Ihr zweiter Text „Do you take photos?“ berichtet von ihrer Erfahrung mit Smartphones knipsenden Touristen auf einem Schiff der Hurtigruten. Da werden diejenigen, die nur schauen wollen, von den Fotofreunden darauf aufmerksam gemacht, bitte Platz zu machen. Im Text machte Schmid deutlich, sie setze lieber darauf, die Bilder in sich aufzunehmen und manchen von ihnen in Texten eine Erinnerung zu setzen.

Einen Inneren Dialog zwischen einer Stimme und ihr selbst trug Brigitte Szabo vor. Durch ihre Standposition machte sie dabei deutlich, welcher der beiden gerade seine Meinung kundtat. Ein Stück weit entwickelte sich der Dialog zum Streitgespräch mit der mahnenden inneren Stimme. Verfasst war der Text in Reimform.

Den Abschluss der Vorrunde bestritt Wolfgang Zenglein mit „Die letzten Dinge“. Irgendwann setze man sich mit der Zeit nach dem eigenen Tod auseinander, doch dies lasse einen dann nicht mehr los, war sein Tenor. So erhielt er nach einer einmaligen Führung durch einen Friedwald regelmäßig Werbung dafür. Zudem zeigte eine Maklerin stetes Interesse an seinem Haus und fragt dabei, ob es ihm noch gut gehe. Selbst in der Kirche erinnere ihn der Pfarrer an die Vorsorge für den Fall der Fälle. Er fühlte sich dabei gedrängt. Doch das Ende überrascht.
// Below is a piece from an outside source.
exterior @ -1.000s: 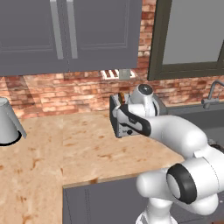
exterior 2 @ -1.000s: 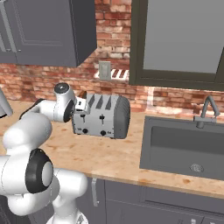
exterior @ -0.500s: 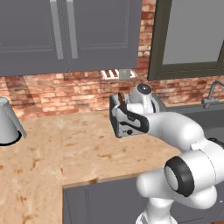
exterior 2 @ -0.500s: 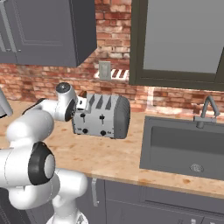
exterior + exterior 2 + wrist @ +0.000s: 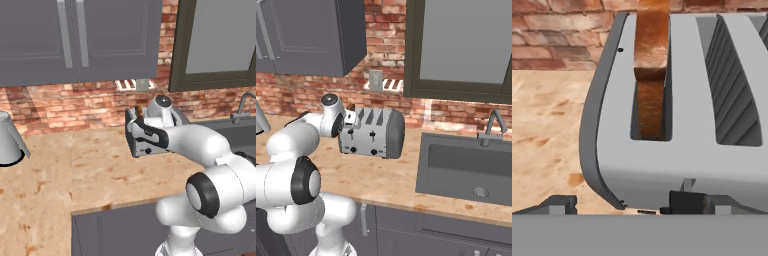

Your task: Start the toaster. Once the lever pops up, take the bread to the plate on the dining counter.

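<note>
Toaster (image 5: pixel 662 165): smooth matt silver-grey body, looks like brushed metal; darker matt end panels; ribbed slot walls. Bread (image 5: pixel 652 60): rough, grainy brown crust. Counter (image 5: pixel 90 170): polished mottled tan stone look. Wall (image 5: pixel 316 92): rough red brick. Cabinets (image 5: pixel 75 40): matt grey, smooth

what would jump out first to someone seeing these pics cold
Probably the bread, a brown slice standing in one slot of the silver toaster while the slot beside it is bare. Next comes the big white arm reaching to the toaster's end, its open gripper right above the toaster. The setting follows: a tan mottled counter against a red brick wall, with a dark sink to the toaster's right.
</note>
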You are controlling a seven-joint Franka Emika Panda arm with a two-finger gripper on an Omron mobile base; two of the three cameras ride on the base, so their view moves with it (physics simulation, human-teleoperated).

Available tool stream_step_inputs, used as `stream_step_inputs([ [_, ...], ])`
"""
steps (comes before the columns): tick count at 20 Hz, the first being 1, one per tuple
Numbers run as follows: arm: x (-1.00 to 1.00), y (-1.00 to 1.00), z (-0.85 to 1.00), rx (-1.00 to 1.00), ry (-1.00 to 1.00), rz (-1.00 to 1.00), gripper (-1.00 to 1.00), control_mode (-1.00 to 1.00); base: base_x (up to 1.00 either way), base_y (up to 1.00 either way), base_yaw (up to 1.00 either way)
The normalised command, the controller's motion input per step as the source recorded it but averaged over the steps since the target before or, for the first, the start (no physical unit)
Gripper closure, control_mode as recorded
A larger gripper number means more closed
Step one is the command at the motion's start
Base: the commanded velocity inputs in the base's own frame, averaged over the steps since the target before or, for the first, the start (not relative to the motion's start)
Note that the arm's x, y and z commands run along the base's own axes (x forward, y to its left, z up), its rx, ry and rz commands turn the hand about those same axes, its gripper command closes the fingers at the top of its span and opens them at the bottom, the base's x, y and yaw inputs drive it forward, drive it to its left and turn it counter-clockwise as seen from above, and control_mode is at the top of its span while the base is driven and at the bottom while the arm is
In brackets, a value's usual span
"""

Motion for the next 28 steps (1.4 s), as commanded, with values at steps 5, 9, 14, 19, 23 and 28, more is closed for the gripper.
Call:
stream_step_inputs([
  [5,0.00,0.00,-0.03,0.00,0.00,0.00,-1.00,-1.00,0.00,0.00,0.00],
  [9,0.00,0.00,-0.06,0.00,0.00,0.00,-1.00,-1.00,0.00,0.00,0.00],
  [14,0.00,0.00,-0.10,0.00,0.00,0.00,-1.00,-1.00,0.00,0.00,0.00],
  [19,0.00,0.00,-0.21,0.00,0.00,0.00,-1.00,-1.00,0.00,0.00,0.00],
  [23,0.00,0.00,-0.17,0.00,0.00,0.00,-1.00,-1.00,0.00,0.00,0.00],
  [28,0.00,0.00,-0.21,0.00,0.00,0.00,-1.00,-1.00,0.00,0.00,0.00],
])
Es wurde deutlich, auf unerwartete Art kann es auch von Vorteil sein „ein gutes Verhältnis zu dem aufzubauen, der einen später einmal in den Aschenbecher stecken wird.“

Punktegleichstand

Wegen Punktegleichstand kamen sogar vier, statt wie geplant drei Slamer, ins Finale. Wolfgang Zenglein berichtete dort von einer besonderen Nacht in der Stille eines Terminals am Frankfurter Flughafen, die fast wie die weihnachtliche „Stille Nacht“ wirkte. Regina Brümmer machte in ihrem Vortrag deutlich, sie lasse sich nicht von falschen Polizisten täuschen, die sie betrügen wollen. Zudem berichtete sie über die Gewissheit: „Es ist die Polizei die immer wacht.“ Wieder aus dem Norwegenurlaub stammte Nadine Schmids Text „Triumph über den Regen“, der die Frage aufwarf „warum gute Laune eigentlich wetterabhängig sein muss“, denn im Norden ist dies nicht so. Sie schloss ihren Vortrag mit einem kurzen Text über nordische Wasser.
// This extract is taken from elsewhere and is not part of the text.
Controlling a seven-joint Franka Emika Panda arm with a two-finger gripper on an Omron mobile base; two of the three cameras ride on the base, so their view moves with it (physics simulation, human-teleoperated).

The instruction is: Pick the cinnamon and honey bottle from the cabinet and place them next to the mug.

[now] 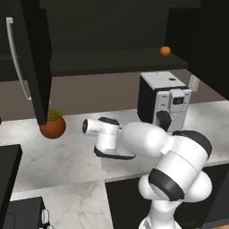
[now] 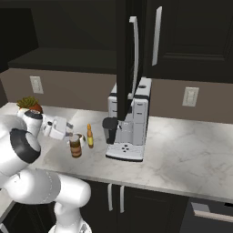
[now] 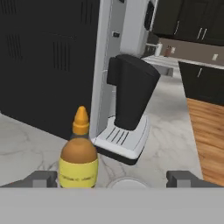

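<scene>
Left to right on the counter: gripper (image 2: 68, 131), fingers apart, clamped on nothing; cinnamon (image 2: 75, 146) jar just below it; honey bottle (image 2: 90, 136) just right, near the coffee machine (image 2: 129, 127). You should grip the honey bottle mid-body (slim, likely light, smooth, tippy). Its yellow label's writing is unreadable.

mug (image 2: 81, 138) largely behind cinnamon (image 2: 75, 146); honey bottle (image 3: 79, 160) base cut off in hand view

Base views flank the coffee machine (image 2: 129, 125); hand view faces it closely.
</scene>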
Christiane Dosseh ging in ihrem Vortrag, unterstützt von viel Mimik, auf die Missverständnisse der Sprache und deren Folgen ein.

Außer Konkurrenz, da mit Fotounterstützung, entführte Dieter Link die Zuhörer zum Labyrinth in der Kathedrale von Chartres in Frankreich. Dabei bot er neben persönlichem Erlebnisbericht auch viele spannende Hintergrundinformationen.